__Assignment__. Look through the entries below, please, and copy every line with the word "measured".

*** Study material Section Begins ***

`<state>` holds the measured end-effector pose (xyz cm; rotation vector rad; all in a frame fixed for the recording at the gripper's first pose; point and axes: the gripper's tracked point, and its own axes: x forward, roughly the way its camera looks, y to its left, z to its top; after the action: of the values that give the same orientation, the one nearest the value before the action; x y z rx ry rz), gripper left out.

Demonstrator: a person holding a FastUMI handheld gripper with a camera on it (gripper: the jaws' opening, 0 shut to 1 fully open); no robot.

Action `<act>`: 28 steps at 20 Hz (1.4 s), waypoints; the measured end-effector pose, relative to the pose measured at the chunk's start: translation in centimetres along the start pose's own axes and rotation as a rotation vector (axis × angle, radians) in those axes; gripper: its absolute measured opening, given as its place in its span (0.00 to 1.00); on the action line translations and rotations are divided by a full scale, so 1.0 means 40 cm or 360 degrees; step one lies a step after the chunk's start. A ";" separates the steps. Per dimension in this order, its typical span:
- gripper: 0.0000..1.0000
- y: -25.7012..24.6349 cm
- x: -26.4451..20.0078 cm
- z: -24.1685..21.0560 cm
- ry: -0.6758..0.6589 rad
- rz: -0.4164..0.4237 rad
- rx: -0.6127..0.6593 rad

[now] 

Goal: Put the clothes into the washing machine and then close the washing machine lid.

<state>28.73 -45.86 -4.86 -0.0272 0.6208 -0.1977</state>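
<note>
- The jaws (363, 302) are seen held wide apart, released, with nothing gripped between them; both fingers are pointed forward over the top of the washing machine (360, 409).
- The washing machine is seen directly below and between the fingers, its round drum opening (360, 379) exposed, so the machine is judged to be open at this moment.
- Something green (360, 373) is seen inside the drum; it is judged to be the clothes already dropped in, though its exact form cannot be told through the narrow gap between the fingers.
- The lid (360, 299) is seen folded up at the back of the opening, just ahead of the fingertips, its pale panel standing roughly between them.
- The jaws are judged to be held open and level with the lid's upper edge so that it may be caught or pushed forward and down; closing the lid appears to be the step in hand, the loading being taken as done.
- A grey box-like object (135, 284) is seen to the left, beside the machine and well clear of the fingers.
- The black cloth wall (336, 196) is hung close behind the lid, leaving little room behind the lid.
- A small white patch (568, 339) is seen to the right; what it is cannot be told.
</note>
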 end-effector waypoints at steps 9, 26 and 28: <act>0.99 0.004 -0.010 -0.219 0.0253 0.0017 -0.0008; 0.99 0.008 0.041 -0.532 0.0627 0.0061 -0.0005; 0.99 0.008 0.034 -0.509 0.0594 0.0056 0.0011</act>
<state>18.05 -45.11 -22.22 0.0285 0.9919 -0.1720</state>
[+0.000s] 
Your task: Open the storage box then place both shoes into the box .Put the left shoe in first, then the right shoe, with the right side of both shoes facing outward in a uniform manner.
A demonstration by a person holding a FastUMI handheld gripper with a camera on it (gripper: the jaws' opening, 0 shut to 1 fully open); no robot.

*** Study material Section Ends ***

__Answer to this problem__.
`<state>` holds the measured end-effector pose (xyz cm; rotation vector rad; all in a frame fixed for the recording at the gripper's first pose; point and axes: the gripper's tracked point, and its own axes: x forward, roughly the way its camera looks, y to its left, z to its top; after the action: of the values that give the same orientation, the one nearest the value before the action; x y z rx ry rz), gripper left out.
Action `<act>`: 28 steps at 20 Hz (1.4 s), waypoints; the measured end-effector pose, relative to the pose measured at the chunk's start: translation in centimetres along the start pose's own axes and rotation as a rotation vector (axis × angle, radians) in those axes; gripper: its absolute measured opening, given as its place in its span (0.00 to 1.00); on the action line translations and rotations are divided by a full scale, so 1.0 means 40 cm or 360 degrees; step one lies a step after the chunk's start. A ";" separates the steps. Per dimension in this order, its typical span:

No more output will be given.